Старушка остановилась и внимательно посмотрела на меня:
— А ты сам-то, сынок, кем будешь?
— Да я друг Степкин! Мы служили вместе. Он на дембель раньше меня на полгода ушел, весной, а я — осенью. Вот, приехал в гости к другу, — я показал сумки с едой и выпивкой.
— Ох-хо-хо… — бабка грустно взмахнула рукой. — Нет у тебя больше друга, мил человек.
— В смысле? Что вы хотите сказать? — не понял я. Точнее, уже понял, но как мне не хотелось, чтобы мои предчувствия и в этот раз оказались верными!

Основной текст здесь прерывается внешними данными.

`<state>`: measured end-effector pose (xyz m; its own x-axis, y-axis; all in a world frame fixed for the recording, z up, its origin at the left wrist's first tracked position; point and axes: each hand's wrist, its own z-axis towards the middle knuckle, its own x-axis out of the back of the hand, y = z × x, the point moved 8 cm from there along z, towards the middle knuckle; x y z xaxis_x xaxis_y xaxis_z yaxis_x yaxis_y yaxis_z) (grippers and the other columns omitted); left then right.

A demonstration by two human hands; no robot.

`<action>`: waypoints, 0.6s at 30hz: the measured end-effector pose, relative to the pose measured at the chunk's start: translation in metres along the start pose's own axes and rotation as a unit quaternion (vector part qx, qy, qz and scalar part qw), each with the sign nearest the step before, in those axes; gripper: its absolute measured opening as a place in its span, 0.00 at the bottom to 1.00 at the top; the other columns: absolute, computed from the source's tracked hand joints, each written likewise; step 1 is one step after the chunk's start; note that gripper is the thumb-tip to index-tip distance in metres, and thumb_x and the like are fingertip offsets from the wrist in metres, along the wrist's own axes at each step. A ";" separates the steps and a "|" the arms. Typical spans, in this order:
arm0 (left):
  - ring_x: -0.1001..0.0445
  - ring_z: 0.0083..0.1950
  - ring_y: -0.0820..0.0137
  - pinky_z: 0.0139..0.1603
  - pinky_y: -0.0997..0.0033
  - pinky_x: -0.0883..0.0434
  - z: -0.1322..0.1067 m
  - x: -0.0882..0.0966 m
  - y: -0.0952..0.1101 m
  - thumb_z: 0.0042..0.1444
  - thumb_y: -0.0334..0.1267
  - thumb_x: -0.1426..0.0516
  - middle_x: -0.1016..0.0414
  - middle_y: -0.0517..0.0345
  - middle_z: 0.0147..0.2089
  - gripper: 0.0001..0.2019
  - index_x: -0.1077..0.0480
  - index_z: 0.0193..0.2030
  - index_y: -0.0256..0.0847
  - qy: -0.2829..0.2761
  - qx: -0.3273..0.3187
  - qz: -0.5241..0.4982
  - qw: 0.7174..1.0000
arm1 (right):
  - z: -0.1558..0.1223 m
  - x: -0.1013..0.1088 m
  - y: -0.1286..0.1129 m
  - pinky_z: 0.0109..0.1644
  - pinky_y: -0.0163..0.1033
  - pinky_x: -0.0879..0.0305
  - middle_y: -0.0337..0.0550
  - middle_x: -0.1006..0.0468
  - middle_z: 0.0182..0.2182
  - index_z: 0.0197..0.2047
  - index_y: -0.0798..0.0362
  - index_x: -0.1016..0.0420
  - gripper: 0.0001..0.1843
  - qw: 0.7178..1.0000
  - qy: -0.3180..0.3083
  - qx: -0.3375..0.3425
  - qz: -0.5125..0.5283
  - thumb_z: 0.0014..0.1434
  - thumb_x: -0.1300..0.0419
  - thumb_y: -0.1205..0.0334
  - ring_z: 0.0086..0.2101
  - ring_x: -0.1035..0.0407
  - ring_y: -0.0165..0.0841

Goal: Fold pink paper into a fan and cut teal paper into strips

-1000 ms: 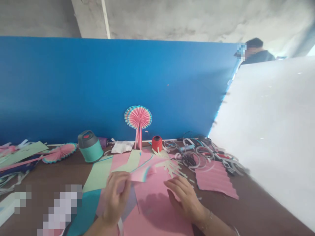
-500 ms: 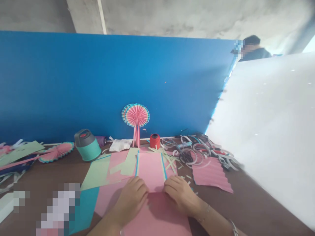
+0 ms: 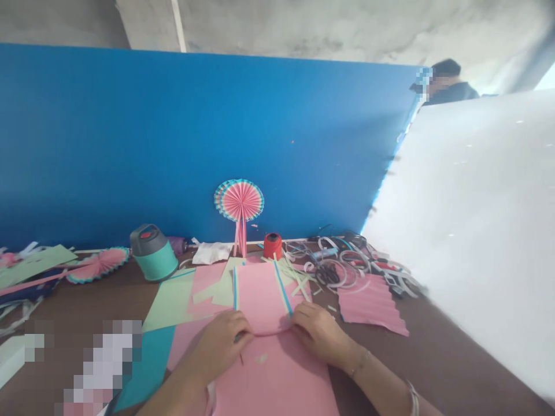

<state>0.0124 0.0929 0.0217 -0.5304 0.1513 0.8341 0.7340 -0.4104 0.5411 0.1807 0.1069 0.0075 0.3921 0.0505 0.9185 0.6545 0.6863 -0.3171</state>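
Note:
A pink paper strip [image 3: 262, 292] with blue and cream bands along its two long sides lies in front of me. Its near edge is curled up between my hands. My left hand [image 3: 229, 338] pinches the left corner of that edge, thumb and fingers together. At the right corner my right hand [image 3: 318, 329] grips the strip with bent fingers. Beneath both hands spreads a larger pink paper sheet [image 3: 277, 381]. A round pleated paper fan [image 3: 239, 200] in pink, cream and blue stands against the blue partition.
A teal jar with a grey lid [image 3: 154, 257] and a red thread spool [image 3: 272, 247] stand at the back. Right lie tangled cables [image 3: 333, 271] and a pleated pink sheet [image 3: 370, 303]. Left are green paper [image 3: 169, 300], blue paper [image 3: 150, 364] and another fan [image 3: 102, 264]. Someone sits beyond the white partition [image 3: 472, 202].
The strip's near edge has lifted into a curl and its far end has shifted left. My left hand has moved slightly left and turned, its pinch now showing.

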 end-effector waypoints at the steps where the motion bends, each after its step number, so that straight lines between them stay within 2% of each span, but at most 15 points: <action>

— А что тут еще скажешь, — вздохнула старушка и, помолчав, тихо добавила. — Взорвали их. Где-то месяц назад. Степка с семьей ехать куда-то собрался, они в машину сели, он мотор завел — а она как бахнет! Мне аж вон стекло на кухне выбило, до сих пор изолентой заклеено, потому как новое вставить некому.
— Вот это да, — я стоял, словно пришибленный. Еще одна смерть человека, успевшего стать мне дорогим! — А что же случилось-то, почему взорвали? Это же не пьяная драка — что-то серьезное, просто так взрывчатку подкладывать не будут.
— А кто их знает, сынок, — бабушка задумчиво пожевала губами. — Нынче время-то какое, бешеное, все друг друга взрывают, режут, стреляют, прости господи… В морду бы дали, как раньше, да разошлись — ан нет…
— Ну может, вы слышали что-то? — спросил я. — Все-таки соседи, рядом живете… то есть жили.